EXERCISE OBJECTIVE:
In the listing below, which lines contain the string "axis"? Copy them all.

DATA EXCERPT:
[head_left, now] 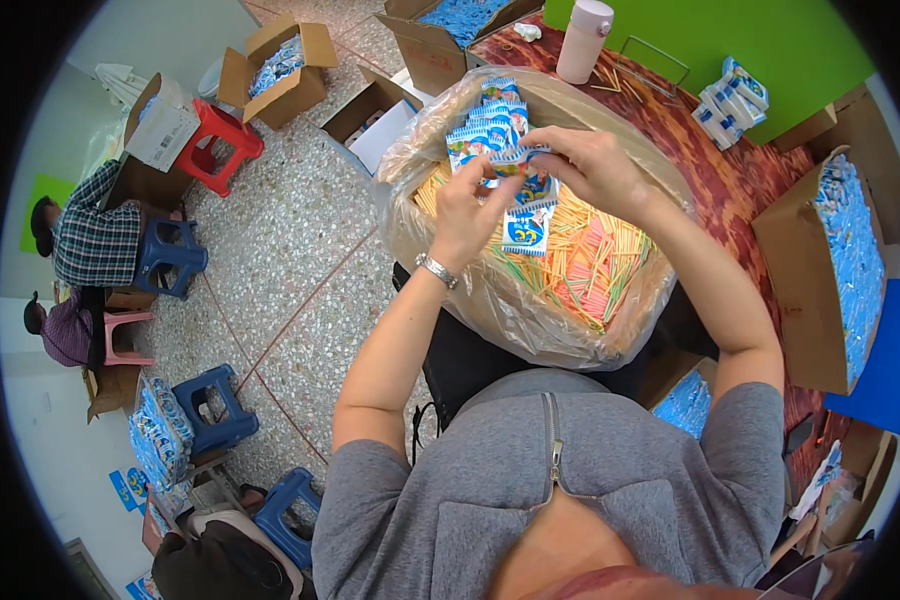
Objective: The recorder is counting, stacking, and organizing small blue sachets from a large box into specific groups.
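Both my hands meet over a large box lined with a clear plastic bag (560,345). Between them is a small blue-and-white packet (513,158). The fingers of my left hand (462,208) pinch one end, and those of my right hand (600,172) pinch the other. Beneath them, loose thin sticks (585,265) in yellow, pink and green fill the bag. One blue-and-white packet (525,232) lies flat on the sticks, just below my fingers. More such packets (490,125) are heaped at the far side of the bag, partly behind my hands.
A pale pink bottle (584,42) and a stack of packets (732,103) stand on the red-patterned table (670,130). Right of me is a carton (810,280) full of blue packets. An open carton (288,72), a red stool (220,145) and two seated people occupy the left side.
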Demonstrator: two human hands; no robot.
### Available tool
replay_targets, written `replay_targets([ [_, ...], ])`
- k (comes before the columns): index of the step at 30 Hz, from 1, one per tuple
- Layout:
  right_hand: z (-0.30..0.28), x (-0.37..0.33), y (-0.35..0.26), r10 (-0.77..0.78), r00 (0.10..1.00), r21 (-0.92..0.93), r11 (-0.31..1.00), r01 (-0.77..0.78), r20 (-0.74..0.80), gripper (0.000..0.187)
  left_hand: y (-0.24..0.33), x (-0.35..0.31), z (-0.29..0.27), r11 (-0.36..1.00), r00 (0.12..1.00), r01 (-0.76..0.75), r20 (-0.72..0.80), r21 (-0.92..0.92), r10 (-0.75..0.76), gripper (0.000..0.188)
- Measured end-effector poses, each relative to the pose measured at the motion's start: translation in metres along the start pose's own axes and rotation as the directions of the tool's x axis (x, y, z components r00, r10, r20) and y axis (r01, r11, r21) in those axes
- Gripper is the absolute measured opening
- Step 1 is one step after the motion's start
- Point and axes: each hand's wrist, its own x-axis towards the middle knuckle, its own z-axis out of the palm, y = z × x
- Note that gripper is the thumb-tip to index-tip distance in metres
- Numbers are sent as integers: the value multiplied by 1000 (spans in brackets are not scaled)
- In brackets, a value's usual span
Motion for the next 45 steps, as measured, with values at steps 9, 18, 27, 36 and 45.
replay_targets([
  [9, 60, -50, 88, 379, 923, -199, 911, -360, 66, 31, -41, 37, -44, 922, 948, 273, 83, 276, -306, 12],
  [18, 82, -51, 89, 540, 830, -239, 832, -501, 139, 29, -91, 54, -42, 791, 972, 220, -63, 571, -224, 27],
  [27, 90, -55, 91, 216, 975, -582, 788, -203, -48, 8, -47, 12, -18, 697, 968, -249, 186, 673, 167, 35],
  [36, 86, -48, 78, 340, 925, -160, 917, -366, -171, 16, -46, 11, 6, 681, 949, -113, 282, 723, -142, 49],
  [45, 105, -55, 77, 474, 878, 22, 879, -476, 60, 26, -62, 17, 10, 655, 903, -108, 349, 748, -249, 48],
])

YOUR RESPONSE:
- Measured end-effector poses, each relative to the pose measured at the motion's start: translation in metres along the start pose's own axes and rotation as the directions of the tool's x axis (x, y, z components r00, r10, r20) and y axis (r01, r11, r21) in those axes
- Point and axes: each hand's wrist, its own x-axis towards the middle knuckle, its own z-axis out of the palm, y = z × x

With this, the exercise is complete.